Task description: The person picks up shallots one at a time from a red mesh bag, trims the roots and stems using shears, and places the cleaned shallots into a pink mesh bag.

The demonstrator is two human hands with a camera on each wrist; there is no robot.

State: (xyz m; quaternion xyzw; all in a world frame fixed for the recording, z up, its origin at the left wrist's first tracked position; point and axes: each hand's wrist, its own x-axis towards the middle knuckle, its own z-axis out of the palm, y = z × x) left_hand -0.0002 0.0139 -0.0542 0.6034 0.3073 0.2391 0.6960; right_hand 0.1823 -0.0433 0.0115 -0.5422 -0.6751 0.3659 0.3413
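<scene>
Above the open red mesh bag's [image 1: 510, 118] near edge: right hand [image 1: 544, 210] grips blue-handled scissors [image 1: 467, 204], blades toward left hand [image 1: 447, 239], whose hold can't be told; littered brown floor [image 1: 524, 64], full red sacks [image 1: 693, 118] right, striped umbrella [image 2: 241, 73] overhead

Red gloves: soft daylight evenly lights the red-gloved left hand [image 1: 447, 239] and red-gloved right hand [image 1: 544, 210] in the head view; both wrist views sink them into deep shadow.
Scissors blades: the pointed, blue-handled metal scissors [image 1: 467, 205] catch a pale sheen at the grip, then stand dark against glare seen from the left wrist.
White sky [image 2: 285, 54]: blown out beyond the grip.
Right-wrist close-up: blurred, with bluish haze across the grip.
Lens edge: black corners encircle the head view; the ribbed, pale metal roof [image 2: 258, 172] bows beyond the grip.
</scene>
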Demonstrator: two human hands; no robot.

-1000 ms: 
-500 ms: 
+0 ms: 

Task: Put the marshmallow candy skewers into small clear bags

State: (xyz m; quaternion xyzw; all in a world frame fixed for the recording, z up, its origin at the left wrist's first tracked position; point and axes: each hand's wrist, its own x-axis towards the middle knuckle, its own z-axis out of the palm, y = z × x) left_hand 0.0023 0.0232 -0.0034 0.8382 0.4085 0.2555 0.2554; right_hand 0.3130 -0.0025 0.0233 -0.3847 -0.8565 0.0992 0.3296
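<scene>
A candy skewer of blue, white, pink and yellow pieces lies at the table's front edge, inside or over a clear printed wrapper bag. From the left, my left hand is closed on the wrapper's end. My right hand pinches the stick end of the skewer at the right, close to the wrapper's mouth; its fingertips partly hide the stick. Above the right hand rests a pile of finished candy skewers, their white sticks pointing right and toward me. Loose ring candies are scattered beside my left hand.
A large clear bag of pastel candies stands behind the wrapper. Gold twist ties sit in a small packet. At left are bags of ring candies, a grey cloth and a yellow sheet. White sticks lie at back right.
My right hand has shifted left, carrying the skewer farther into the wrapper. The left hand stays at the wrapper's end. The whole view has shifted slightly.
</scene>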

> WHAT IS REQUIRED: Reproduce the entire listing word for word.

> OUTPUT OF THE EXERCISE:
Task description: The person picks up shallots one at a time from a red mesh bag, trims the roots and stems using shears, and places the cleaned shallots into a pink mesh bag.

The demonstrator is two human hands with a camera on each wrist; there is no robot.

State: (xyz m; quaternion xyzw; all in a world frame fixed for the recording, z up, its origin at the left wrist's first tracked position; point and axes: each hand's wrist, its own x-axis towards the middle knuckle, its own z-axis out of the palm, y = z × x) left_hand -0.0002 0.0139 -0.0542 0.6034 0.3073 0.2391 0.6960; right_hand 0.1823 -0.0433 0.0115 -0.5422 -0.6751 0.3659 0.3413
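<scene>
Above the open red mesh bag's [image 1: 510, 118] near edge: right hand [image 1: 544, 210] grips blue-handled scissors [image 1: 467, 204], blades toward left hand [image 1: 447, 239], whose hold can't be told; littered brown floor [image 1: 524, 64], full red sacks [image 1: 693, 118] right, striped umbrella [image 2: 241, 73] overhead

Red gloves: soft daylight evenly lights the red-gloved left hand [image 1: 447, 239] and red-gloved right hand [image 1: 544, 210] in the head view; both wrist views sink them into deep shadow.
Scissors blades: the pointed, blue-handled metal scissors [image 1: 467, 205] catch a pale sheen at the grip, then stand dark against glare seen from the left wrist.
White sky [image 2: 285, 54]: blown out beyond the grip.
Right-wrist close-up: blurred, with bluish haze across the grip.
Lens edge: black corners encircle the head view; the ribbed, pale metal roof [image 2: 258, 172] bows beyond the grip.
</scene>
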Demonstrator: two human hands; no robot.

-1000 ms: 
-500 ms: 
+0 ms: 

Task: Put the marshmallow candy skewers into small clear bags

State: (xyz m; quaternion xyzw; all in a world frame fixed for the recording, z up, its origin at the left wrist's first tracked position; point and axes: each hand's wrist, its own x-axis towards the middle knuckle, its own z-axis out of the palm, y = z × x) left_hand 0.0023 0.0232 -0.0034 0.8382 0.4085 0.2555 0.2554; right_hand 0.3130 -0.0025 0.0233 -0.3847 -0.8565 0.0992 0.3296
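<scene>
A candy skewer of blue, white, pink and yellow pieces lies at the table's front edge, inside or over a clear printed wrapper bag. From the left, my left hand is closed on the wrapper's end. My right hand pinches the stick end of the skewer at the right, close to the wrapper's mouth; its fingertips partly hide the stick. Above the right hand rests a pile of finished candy skewers, their white sticks pointing right and toward me. Loose ring candies are scattered beside my left hand.
A large clear bag of pastel candies stands behind the wrapper. Gold twist ties sit in a small packet. At left are bags of ring candies, a grey cloth and a yellow sheet. White sticks lie at back right.
My right hand has shifted left, carrying the skewer farther into the wrapper. The left hand stays at the wrapper's end. The whole view has shifted slightly.
</scene>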

Nothing else is needed to complete this exercise.